In which I gush about Donna Noble
Aug. 15th, 2010 07:19 pm![[personal profile]](https://www.dreamwidth.org/img/silk/identity/user.png)
Does anyone remember that stuntmen show from the 80s with Lee Majors? No? You have missed nothing then.
I was a little kid when I watched it and barely remember anything from it. But I remember its title sequence, showing off all three major actors. The two guys were doing action-y things in their title card, the woman, blonde, beautiful walked through a door in a small bikini.
My childhood was full of cool stuff, too. Pippi Longstockings, for example, who was physically strong, rich, independent and smart. And a child.
When I was a kid, I thought that those weak princess fairy tales would one day end and all the adult stories would be full of Pippi Longstockings because once you're a grown-up there is nothing that can stop you from being strong, rich, smart and independent. No parents, no adults to hold you down.
Yeah. No, that didn't turn out to be true. The bikini should have told me this.
Now, you can say that there are - if not many - some Pippi Longstockings in grown-up fiction. Action girls like early Ellen Ripley, Sarah Connor, The Bride, Buffy, Starbuck, blah blah.
Except one day you wake up and face the hard cold fact that the action girls fit in the extremely narrow box of young, attractive, physically strong or at least extremely talented when it comes to weaponry use or computer hacking skills, riddled with "angst" or just straightforwardly superhumanly perfection. And when you get really lucky you get something like Angelina Jolie's character in Salt - a female character who's a re-gendered male character. (This is most obvious in Salt because it used to be a Tom Cruise project but this way of writing female action heroes is not all that unusual.)

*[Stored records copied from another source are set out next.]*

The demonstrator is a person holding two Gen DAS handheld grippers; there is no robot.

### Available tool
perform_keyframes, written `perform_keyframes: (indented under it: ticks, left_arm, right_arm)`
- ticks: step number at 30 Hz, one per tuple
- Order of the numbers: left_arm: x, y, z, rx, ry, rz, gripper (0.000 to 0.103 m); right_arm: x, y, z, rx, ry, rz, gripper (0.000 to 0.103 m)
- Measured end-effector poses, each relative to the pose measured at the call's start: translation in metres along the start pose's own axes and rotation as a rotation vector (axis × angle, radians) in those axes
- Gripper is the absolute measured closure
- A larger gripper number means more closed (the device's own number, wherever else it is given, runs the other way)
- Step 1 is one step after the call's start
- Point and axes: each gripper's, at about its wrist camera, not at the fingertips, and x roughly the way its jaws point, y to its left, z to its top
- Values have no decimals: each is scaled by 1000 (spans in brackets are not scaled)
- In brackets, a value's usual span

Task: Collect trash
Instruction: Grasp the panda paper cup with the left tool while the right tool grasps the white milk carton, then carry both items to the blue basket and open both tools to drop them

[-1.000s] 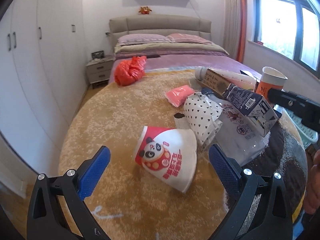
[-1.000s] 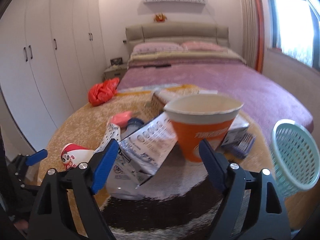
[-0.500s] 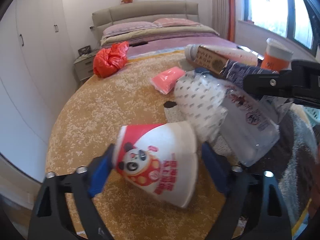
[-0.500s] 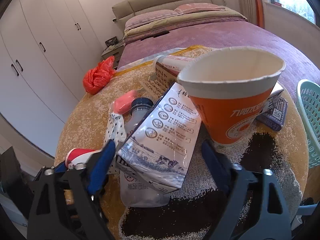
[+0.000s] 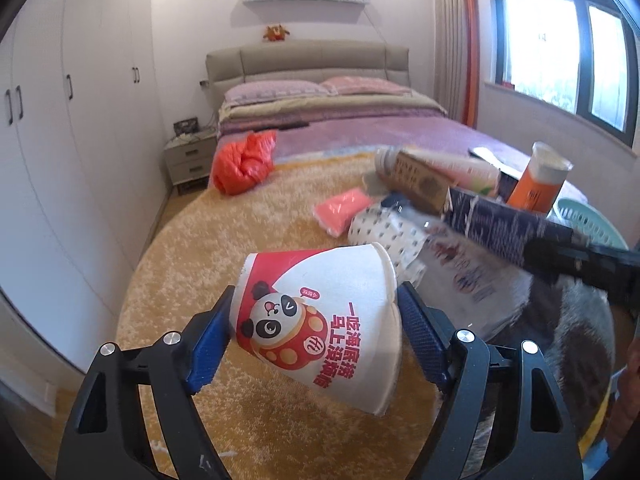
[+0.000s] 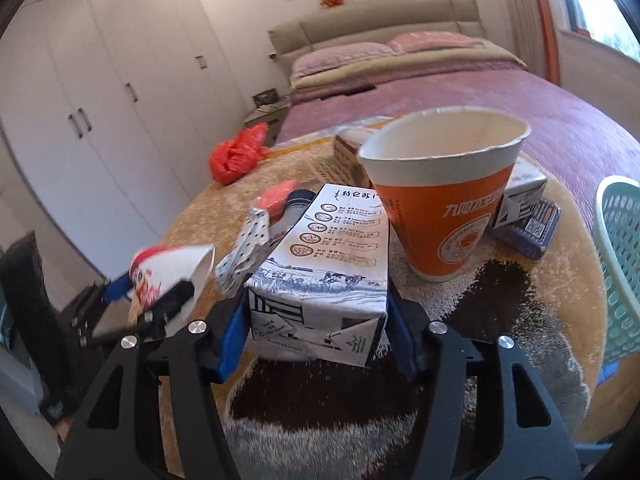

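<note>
My left gripper (image 5: pixel 316 340) is shut on a red and white panda paper cup (image 5: pixel 320 320), which lies on its side between the blue pads, just above the shaggy yellow round surface (image 5: pixel 192 280). In the right wrist view, my right gripper (image 6: pixel 318 328) has its jaws closing on a white and blue milk carton (image 6: pixel 328 264), and both pads touch its sides. An orange paper cup (image 6: pixel 444 208) stands upright just behind the carton. The panda cup (image 6: pixel 168 272) shows at the left of that view.
More litter sits on the surface: a red plastic bag (image 5: pixel 244 160), a pink packet (image 5: pixel 344 210), a dotted paper bag (image 5: pixel 384 228), a clear bottle (image 5: pixel 460 276), a brown box (image 5: pixel 420 180) and a dark blue box (image 6: pixel 532 224). A teal basket (image 6: pixel 616 264) stands at the right edge.
The left jaws closed on the panda cup and raised it slightly. The right gripper moved forward around the milk carton and its jaws narrowed onto it.
</note>
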Motion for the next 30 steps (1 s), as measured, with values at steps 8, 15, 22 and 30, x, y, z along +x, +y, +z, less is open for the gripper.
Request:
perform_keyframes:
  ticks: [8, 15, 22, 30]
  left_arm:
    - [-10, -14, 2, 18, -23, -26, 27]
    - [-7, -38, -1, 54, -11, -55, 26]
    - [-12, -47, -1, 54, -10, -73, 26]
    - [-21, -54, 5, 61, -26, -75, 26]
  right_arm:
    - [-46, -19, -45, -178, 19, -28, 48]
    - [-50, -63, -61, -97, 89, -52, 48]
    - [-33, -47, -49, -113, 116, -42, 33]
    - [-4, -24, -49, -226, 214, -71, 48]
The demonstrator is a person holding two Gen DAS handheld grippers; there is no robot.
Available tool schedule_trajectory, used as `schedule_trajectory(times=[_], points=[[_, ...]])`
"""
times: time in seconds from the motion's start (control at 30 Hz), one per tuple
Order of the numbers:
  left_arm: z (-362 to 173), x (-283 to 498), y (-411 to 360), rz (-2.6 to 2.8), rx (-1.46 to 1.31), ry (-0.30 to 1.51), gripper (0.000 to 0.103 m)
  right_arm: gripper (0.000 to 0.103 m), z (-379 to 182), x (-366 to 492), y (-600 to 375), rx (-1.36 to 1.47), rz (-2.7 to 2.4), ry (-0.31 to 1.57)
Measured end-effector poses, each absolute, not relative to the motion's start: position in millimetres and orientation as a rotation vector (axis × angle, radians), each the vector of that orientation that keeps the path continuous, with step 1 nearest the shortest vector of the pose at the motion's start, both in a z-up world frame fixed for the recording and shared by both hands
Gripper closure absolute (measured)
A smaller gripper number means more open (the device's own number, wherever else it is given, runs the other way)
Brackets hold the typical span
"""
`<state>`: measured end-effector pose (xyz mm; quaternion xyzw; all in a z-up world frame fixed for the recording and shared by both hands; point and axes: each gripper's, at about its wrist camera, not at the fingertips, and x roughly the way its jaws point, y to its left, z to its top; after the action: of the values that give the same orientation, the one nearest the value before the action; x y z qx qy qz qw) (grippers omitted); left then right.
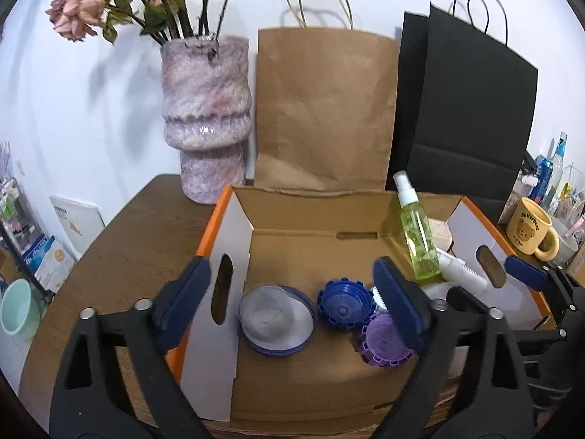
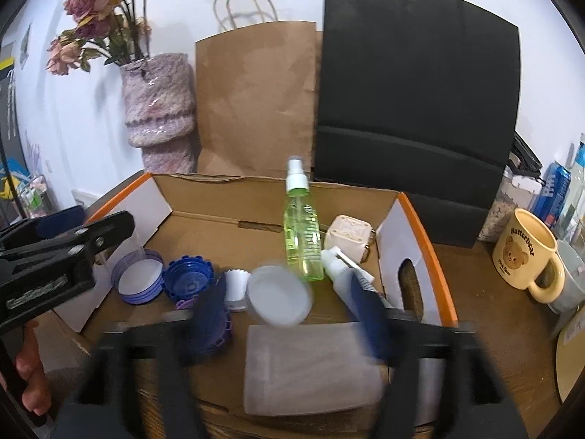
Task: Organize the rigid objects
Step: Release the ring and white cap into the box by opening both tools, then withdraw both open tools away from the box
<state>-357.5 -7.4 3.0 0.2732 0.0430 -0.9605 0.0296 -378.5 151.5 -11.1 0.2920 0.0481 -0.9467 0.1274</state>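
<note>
Left jaws [image 1: 292,300] spread wide, grasping nothing; between the pads only the box floor with loose caps on it. Right jaws [image 2: 292,314] also released and wide apart, blurred in the picture, hanging over a frosted plastic container [image 2: 310,369] that lies on its side at the near edge of the cardboard box [image 2: 204,197]. No pad pressing on it.

Just beyond the right jaws, a round translucent lid [image 2: 279,298], flat and probably light; thin rim, so better taken across the edge than from above. To the left of it a small white ribbed cap [image 2: 234,287], then a dark blue toothed cap [image 1: 343,305], a violet toothed cap [image 1: 382,342] partly behind the left pad, and a wide blue-rimmed lid [image 1: 278,320] near the box's left wall. All seem stiff, light plastic; smooth faces may slip, toothed rims should give good hold.

Further back, a green spray bottle [image 2: 301,234] standing upright, tall and narrow, easy to tip; best held at the body, not at the nozzle. Beside it a cream cube-shaped piece [image 2: 347,232] and a white bottle [image 2: 340,265] lying tilted.

Box standing on the brown bench [image 1: 146,226].
</note>
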Motion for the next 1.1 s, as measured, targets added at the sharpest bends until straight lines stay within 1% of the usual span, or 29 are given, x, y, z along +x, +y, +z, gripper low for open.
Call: schedule_trajectory(times=[0.03,0.47,0.53,0.57,1.1], points=[[4.4,-356.3,-8.3,-2.965,0.832,0.136,0.0,0.004,-10.0,-378.2,152.4,0.843,-2.76,0.135],[10.4,-348.9,-18.6,-2.949,0.774,0.189,0.0,0.004,-5.6,-374.5,154.6,0.798,-2.773,0.113],[12.0,-346.4,-20.2,-2.949,0.768,0.198,0.0,0.0,-5.0,-373.2,155.0,0.796,-2.774,0.118],[12.8,-344.8,-20.8,-2.948,0.764,0.201,0.0,0.0,-4.5,-371.9,155.7,0.789,-2.776,0.114],[23.4,-312.1,-23.3,-2.978,0.72,0.165,0.0,0.0,9.7,-340.7,165.5,0.717,-2.777,0.089]])
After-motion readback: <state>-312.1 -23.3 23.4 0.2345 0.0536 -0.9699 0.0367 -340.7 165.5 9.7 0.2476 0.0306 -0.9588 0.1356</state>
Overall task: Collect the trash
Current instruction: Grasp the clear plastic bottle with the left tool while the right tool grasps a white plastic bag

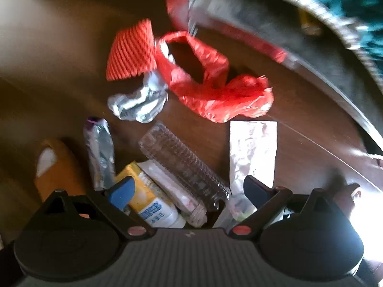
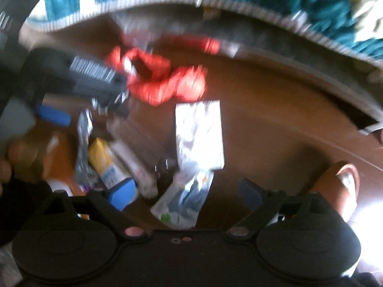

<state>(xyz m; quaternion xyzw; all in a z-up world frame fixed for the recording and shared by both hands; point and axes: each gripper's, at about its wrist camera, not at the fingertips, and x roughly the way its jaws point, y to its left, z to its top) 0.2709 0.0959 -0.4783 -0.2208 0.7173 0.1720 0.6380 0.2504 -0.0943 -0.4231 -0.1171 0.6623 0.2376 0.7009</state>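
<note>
Both grippers pointed down at the brown floor point(image 1: 299, 143), jaws spread and empty: the left gripper point(image 1: 189, 190) over a yellow packet point(image 1: 143, 191) and a clear plastic bottle point(image 1: 182, 162), the right gripper point(image 2: 189, 191) over a small wrapper point(image 2: 184, 201). Beyond lay a white foil pouch point(image 1: 252, 150), crumpled silver foil point(image 1: 138, 102), a red plastic bag point(image 1: 222, 91) and an orange foam net point(image 1: 131, 52).

Two black two-finger grippers with blue fingertip pads, the left gripper point(image 1: 185, 192) and the right gripper point(image 2: 185, 193), are being seen, each bearing round black discs, reddish pivot screws and a ribbed grey body. Orange slippers point(image 1: 56, 165) are being worn.
</note>
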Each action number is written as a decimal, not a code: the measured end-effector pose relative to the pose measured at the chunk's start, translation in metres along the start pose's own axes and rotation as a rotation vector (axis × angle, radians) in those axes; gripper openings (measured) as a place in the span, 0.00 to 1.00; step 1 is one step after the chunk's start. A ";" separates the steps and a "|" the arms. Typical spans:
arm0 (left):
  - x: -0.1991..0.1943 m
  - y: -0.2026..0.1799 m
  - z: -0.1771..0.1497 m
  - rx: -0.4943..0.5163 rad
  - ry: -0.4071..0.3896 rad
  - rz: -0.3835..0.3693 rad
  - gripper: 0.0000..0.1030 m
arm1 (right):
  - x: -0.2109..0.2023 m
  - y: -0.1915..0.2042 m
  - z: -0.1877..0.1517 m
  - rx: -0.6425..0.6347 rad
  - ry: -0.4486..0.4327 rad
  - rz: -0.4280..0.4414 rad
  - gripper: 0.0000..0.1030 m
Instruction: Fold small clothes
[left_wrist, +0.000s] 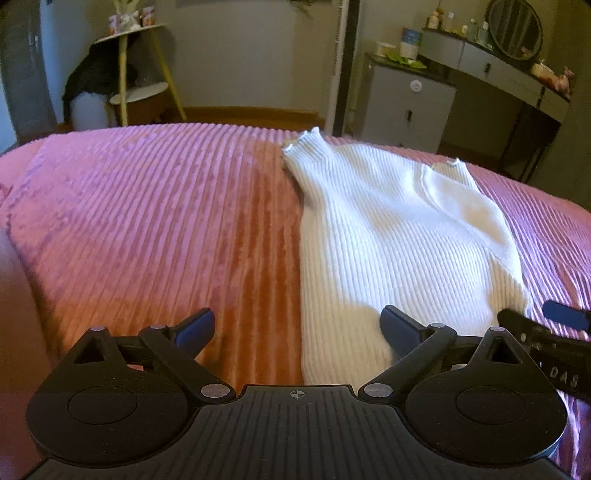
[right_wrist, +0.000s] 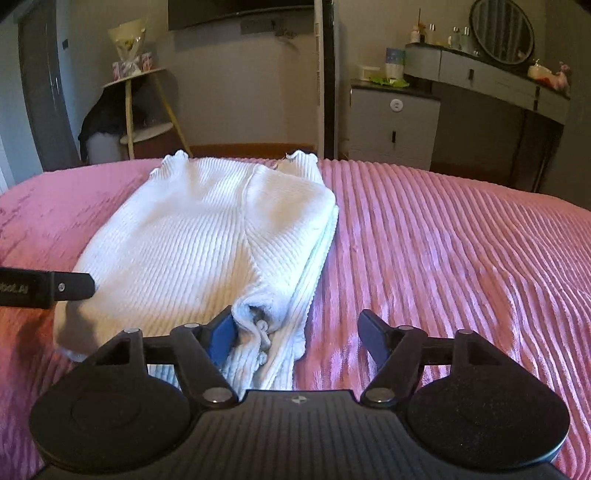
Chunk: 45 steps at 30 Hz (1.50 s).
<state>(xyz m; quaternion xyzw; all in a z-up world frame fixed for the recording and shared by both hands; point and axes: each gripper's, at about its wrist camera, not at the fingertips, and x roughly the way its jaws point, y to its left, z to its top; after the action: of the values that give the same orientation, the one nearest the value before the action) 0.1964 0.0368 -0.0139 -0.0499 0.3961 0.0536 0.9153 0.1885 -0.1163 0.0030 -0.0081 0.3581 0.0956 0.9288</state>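
Both your grippers stand released at the near hem: the left gripper (left_wrist: 297, 328) straddles the white ribbed sweater's (left_wrist: 399, 236) left edge, the right gripper (right_wrist: 295, 334) its bunched right corner. The sweater's long axis runs away from you across the pink ribbed bedspread (right_wrist: 461, 240). Only the right wrist view shows the stacked layers (right_wrist: 317, 266) along that edge.

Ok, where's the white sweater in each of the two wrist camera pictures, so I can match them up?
Left wrist view: the white sweater lies right of centre on the pink bedspread, running down to the lower middle.
Right wrist view: the sweater lies left of centre, reaching the near edge.
Shared landmark: the round mirror at upper right in both.
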 end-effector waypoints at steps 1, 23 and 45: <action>0.000 0.000 -0.001 0.006 0.003 0.000 0.97 | 0.000 -0.001 0.000 0.001 0.005 -0.004 0.74; -0.034 0.003 -0.049 0.187 -0.011 -0.039 0.98 | -0.059 -0.029 -0.026 0.442 0.119 0.172 0.83; -0.006 0.019 -0.041 0.120 -0.029 0.021 0.94 | -0.014 -0.056 -0.051 0.734 0.057 0.336 0.13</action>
<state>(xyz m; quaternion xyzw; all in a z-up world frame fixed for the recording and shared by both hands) 0.1600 0.0500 -0.0383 0.0100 0.3857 0.0402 0.9217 0.1550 -0.1778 -0.0289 0.3800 0.3904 0.1116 0.8311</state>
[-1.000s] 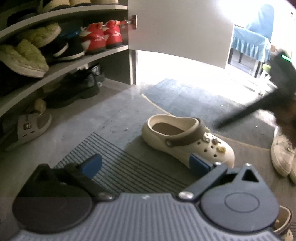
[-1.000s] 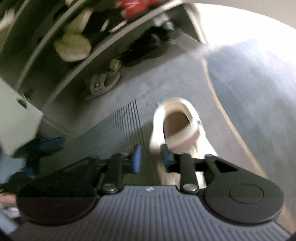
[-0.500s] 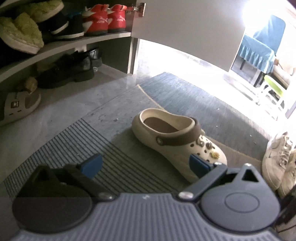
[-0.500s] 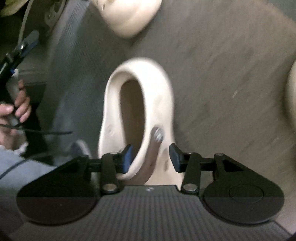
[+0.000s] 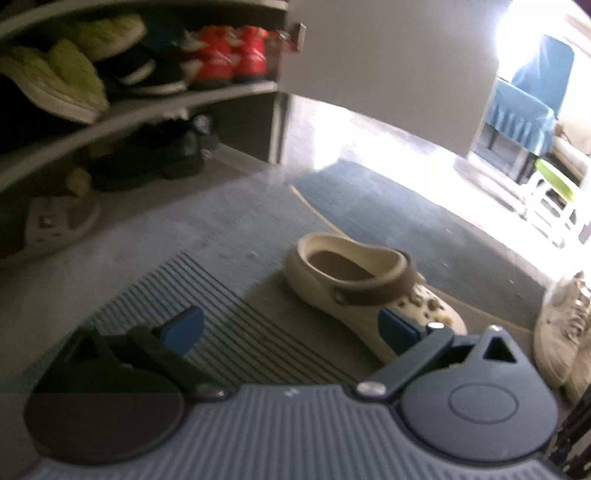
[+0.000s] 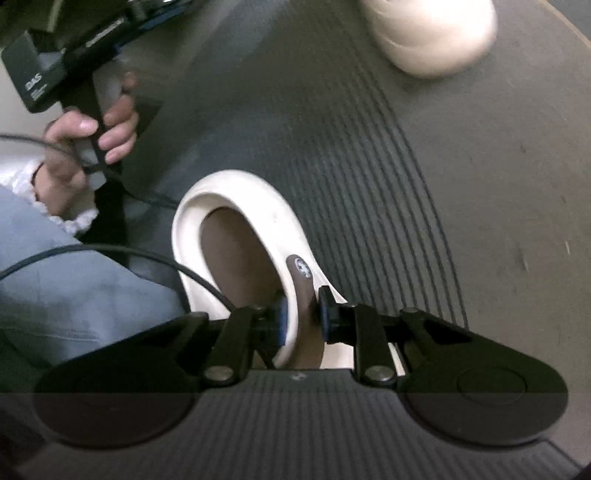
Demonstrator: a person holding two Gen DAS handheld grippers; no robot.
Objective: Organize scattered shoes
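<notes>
A cream clog with a brown strap (image 5: pixel 369 288) lies on the grey striped mat (image 5: pixel 229 332), just ahead of my left gripper (image 5: pixel 291 328), which is open with nothing between its blue pads. A second, matching clog (image 6: pixel 236 206) sits under my right gripper (image 6: pixel 301 317). Its jaws are closing, one pad inside the shoe and one outside, and they pinch the side wall by the strap rivet. The toe of the first clog (image 6: pixel 432 33) shows at the top of the right wrist view.
An open shoe rack (image 5: pixel 147 107) at the left holds red sneakers, green slippers and black shoes, with a white cabinet door (image 5: pixel 388 74) beside it. White sneakers (image 5: pixel 561 325) lie at the right. A person's hand (image 6: pixel 85 147) grips the left tool's handle.
My right gripper dropped onto the nearer clog and its jaws narrowed from wide apart to pinching the side wall. The left gripper stayed open and barely shifted.
</notes>
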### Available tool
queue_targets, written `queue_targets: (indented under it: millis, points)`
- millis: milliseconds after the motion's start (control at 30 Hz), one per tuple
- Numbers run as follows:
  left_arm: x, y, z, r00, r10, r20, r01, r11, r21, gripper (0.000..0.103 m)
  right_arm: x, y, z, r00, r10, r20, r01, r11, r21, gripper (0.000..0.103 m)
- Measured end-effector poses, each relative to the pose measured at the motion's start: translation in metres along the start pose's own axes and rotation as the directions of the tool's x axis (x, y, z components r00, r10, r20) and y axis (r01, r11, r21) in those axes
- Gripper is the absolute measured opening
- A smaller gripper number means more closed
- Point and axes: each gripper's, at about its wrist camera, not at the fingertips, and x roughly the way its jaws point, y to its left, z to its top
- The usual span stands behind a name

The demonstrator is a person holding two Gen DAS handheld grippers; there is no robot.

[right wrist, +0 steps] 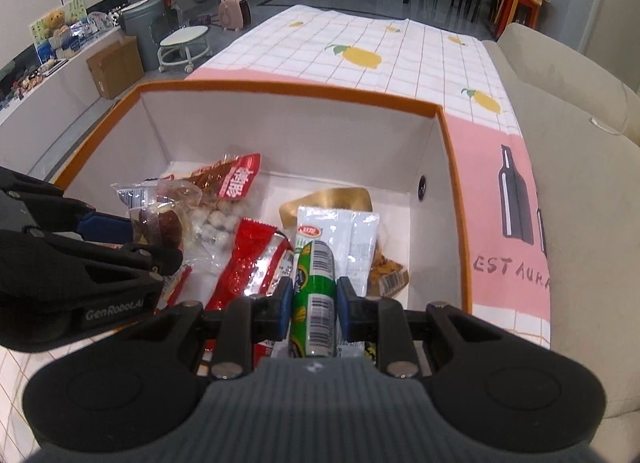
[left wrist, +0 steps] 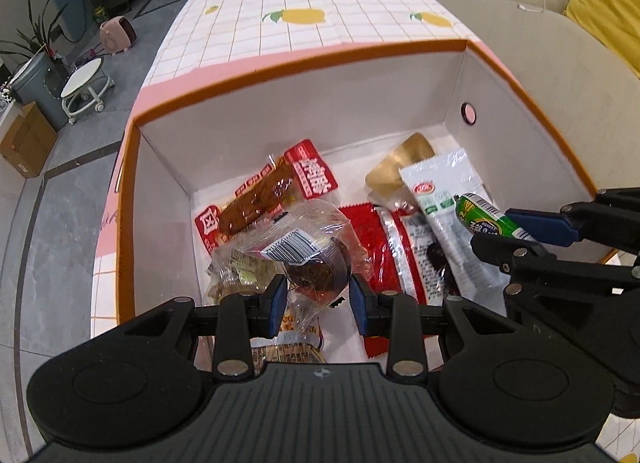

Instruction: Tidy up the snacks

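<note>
An orange-rimmed white box point(left wrist: 304, 53) point(right wrist: 456, 167) holds several snack packets. My left gripper point(left wrist: 318, 297) is shut on a clear-wrapped dark brown cake point(left wrist: 316, 259) and holds it over the box's left part; it also shows in the right wrist view point(right wrist: 164, 223). My right gripper point(right wrist: 314, 299) is shut on a green sausage stick point(right wrist: 316, 295) over the box's right part; the stick also shows in the left wrist view point(left wrist: 490, 219). Below lie a red packet point(right wrist: 244, 267), a white-green sachet point(left wrist: 444, 199) and a red-labelled meat snack point(left wrist: 260, 199).
The box stands on a checked lemon-print tablecloth point(left wrist: 304, 23) point(right wrist: 360, 51). A beige sofa point(left wrist: 568, 63) point(right wrist: 580, 183) runs along the right. A stool point(right wrist: 184, 43), a bin and a cardboard box stand on the floor at the left.
</note>
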Motion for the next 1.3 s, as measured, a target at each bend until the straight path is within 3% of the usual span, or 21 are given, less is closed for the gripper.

And when women are not action heroes? Sucks to be them then. Because they'll either shuffled off to play some supporting role or the love interest (this is not really funny if they're actually supposed to be the protagonist.)
You know what's so telling about Donna Noble? That in any other story - even in any other season of Who, she would be the Molly Weasley, the Jackie Tyler - the screechy, nagging not-twenty-something woman who in a moment of grace might get to do one awesome thing that's supposed to make up for an entire characterization of tired cliches.
Donna Noble has nothing that sets her apart from the rest of humanity but superior typing skills and compassion. No superhuman strength, no fighting skills, no idea which side of a gun is the right one. She is not young starlet material. Damnit she's not even straight-up Mrs. Robinson material. She's not sexy, but she's not asexual or a man written as a woman. She's normal, she's flawed and her accent is probably an acquired taste. She's human.
And yet she's the protagonist, the audience avatar, the hero of an entire series of a
There's something incredibly gutsy about placing a character like Donna so much outside the box. And not just outside the box but inside the box that is people by female character so unlike her. And make it work.
I know people dislike Rusty's work on Who a lot but for Donna I'll forgive the man everything. Even though I suspect a fluke.